(MATERIAL FOR THIS TASK Opens)

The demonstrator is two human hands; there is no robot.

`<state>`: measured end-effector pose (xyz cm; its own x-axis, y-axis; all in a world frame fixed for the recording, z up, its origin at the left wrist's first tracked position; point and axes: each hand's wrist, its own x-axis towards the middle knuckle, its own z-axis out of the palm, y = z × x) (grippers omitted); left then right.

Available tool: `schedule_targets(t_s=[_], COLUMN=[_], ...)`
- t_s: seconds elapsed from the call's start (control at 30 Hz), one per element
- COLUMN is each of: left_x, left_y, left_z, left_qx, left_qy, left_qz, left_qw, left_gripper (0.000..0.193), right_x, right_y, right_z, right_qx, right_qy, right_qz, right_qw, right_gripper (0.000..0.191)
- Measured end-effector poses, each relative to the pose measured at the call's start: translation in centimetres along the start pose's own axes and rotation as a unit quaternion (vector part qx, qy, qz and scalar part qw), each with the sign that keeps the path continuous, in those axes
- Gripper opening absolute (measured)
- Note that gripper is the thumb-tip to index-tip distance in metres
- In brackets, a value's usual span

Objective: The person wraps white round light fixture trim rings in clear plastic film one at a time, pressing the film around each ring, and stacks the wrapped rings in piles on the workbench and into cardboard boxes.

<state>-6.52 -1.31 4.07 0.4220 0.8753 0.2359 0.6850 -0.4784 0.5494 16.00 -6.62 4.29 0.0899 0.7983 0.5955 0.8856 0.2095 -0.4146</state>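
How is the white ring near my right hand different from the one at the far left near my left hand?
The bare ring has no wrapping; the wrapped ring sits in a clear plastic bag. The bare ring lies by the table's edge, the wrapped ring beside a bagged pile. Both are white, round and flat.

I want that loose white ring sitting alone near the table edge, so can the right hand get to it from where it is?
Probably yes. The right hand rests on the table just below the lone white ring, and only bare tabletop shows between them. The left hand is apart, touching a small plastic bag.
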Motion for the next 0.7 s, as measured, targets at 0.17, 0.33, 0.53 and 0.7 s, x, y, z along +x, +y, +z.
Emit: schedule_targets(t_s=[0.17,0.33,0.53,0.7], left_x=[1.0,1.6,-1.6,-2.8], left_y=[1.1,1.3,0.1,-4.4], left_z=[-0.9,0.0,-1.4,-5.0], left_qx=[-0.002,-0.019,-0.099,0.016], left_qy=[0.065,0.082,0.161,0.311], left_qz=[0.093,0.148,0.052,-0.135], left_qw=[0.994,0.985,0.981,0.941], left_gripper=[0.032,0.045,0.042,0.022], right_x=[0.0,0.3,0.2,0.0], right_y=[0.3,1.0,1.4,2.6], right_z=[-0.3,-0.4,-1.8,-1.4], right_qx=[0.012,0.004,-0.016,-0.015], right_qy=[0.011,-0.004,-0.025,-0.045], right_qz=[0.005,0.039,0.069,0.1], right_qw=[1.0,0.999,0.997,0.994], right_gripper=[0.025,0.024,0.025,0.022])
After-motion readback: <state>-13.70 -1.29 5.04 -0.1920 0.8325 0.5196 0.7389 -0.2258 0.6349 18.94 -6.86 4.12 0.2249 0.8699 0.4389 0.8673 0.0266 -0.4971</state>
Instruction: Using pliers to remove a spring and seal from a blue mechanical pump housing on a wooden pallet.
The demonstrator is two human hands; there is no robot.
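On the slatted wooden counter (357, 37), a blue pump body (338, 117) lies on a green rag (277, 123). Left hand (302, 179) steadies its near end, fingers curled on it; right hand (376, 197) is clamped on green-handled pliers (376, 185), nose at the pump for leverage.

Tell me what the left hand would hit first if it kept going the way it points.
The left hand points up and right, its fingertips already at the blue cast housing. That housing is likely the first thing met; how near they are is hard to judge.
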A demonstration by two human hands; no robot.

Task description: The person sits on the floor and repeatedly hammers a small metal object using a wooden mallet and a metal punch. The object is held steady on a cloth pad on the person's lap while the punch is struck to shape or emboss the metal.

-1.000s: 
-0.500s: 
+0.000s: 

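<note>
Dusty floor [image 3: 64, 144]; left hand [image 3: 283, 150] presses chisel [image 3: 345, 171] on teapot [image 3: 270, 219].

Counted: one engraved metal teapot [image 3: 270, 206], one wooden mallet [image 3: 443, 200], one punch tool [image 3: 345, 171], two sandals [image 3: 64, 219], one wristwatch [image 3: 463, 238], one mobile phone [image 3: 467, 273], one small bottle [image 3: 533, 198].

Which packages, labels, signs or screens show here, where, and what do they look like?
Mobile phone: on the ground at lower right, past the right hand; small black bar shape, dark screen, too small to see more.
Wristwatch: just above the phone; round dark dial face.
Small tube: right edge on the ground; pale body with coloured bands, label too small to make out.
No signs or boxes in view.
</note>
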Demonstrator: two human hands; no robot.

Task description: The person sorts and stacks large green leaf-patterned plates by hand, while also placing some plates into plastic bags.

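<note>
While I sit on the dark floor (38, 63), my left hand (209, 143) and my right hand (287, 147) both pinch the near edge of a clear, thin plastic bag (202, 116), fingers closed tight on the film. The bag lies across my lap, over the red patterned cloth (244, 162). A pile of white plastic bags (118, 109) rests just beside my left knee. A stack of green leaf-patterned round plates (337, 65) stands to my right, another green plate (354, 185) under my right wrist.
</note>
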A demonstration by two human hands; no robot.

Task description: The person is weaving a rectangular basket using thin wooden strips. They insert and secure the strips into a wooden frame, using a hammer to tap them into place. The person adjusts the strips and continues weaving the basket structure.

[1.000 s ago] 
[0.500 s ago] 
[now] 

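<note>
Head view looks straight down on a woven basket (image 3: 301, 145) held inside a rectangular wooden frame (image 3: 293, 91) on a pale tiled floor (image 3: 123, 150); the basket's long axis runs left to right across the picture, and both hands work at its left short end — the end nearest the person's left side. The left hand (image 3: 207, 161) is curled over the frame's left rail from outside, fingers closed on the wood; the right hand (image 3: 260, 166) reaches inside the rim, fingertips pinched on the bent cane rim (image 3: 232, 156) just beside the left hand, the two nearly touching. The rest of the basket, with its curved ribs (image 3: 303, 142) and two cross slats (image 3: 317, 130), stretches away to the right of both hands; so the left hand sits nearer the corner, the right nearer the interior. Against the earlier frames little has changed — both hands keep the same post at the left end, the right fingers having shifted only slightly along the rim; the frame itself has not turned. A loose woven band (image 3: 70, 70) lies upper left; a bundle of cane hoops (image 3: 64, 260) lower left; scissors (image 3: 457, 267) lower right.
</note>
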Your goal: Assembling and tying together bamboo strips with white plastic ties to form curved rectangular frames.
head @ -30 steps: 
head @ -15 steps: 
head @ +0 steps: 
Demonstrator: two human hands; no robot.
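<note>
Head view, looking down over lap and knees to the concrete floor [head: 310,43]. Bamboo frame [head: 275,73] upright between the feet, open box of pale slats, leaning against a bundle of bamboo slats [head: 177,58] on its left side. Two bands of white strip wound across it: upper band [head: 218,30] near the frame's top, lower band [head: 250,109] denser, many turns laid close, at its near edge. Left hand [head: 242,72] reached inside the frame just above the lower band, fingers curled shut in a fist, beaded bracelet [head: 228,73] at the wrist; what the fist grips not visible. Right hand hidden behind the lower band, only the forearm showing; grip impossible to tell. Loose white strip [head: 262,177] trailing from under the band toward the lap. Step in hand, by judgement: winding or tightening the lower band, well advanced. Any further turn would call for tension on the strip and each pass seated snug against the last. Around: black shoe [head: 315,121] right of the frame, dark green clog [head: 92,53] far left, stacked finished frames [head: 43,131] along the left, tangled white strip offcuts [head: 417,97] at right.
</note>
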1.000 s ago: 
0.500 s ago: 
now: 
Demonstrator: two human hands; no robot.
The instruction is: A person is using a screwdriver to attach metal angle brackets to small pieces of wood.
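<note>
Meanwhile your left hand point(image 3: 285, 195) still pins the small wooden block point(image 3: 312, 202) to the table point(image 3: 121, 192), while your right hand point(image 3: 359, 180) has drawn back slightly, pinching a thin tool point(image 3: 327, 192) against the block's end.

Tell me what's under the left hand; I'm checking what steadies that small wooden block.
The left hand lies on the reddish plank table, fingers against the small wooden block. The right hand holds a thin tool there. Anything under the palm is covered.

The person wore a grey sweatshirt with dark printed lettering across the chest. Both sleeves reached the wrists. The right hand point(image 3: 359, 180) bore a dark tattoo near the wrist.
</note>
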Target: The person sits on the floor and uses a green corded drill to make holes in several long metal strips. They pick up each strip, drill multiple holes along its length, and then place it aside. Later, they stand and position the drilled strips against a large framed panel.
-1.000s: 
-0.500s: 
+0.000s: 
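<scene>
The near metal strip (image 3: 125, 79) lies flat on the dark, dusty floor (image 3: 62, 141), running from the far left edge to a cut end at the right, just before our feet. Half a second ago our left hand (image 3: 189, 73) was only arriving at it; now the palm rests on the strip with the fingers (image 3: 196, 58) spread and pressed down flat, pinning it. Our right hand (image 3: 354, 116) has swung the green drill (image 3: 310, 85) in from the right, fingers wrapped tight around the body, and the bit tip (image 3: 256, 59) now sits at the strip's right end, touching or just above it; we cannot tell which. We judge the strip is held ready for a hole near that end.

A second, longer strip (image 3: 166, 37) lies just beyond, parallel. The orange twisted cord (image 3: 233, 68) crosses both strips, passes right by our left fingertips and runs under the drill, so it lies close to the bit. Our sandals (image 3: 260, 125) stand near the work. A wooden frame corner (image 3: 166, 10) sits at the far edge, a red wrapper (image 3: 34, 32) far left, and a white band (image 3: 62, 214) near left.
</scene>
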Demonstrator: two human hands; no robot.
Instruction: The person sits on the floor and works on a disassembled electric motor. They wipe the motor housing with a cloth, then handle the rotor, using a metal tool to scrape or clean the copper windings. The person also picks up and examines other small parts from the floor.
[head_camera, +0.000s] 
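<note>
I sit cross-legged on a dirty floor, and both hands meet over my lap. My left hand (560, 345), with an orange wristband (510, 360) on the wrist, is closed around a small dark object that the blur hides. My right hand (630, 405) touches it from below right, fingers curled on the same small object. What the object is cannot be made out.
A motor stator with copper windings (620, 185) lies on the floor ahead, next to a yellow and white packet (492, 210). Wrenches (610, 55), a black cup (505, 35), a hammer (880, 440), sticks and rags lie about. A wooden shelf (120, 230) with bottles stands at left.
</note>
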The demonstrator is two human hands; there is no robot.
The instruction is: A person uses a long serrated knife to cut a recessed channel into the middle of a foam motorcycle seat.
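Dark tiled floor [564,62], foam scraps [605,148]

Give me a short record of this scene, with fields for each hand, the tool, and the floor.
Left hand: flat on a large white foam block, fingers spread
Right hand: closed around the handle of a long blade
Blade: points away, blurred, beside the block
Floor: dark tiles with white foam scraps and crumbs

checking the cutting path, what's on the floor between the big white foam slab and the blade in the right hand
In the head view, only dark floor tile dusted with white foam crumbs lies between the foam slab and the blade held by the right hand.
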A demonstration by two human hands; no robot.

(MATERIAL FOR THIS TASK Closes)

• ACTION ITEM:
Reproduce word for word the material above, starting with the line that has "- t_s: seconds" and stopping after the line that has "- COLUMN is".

• RESULT OF THIS EXERCISE:
- t_s: seconds elapsed from the call's start (control at 30 Hz), one per element
- COLUMN is each of: left_x, left_y, left_z, left_qx, left_qy, left_qz, left_qw, left_gripper (0.000..0.193), right_x, right_y, right_z, right_qx, right_qy, right_qz, right_qw, right_gripper (0.000..0.191)

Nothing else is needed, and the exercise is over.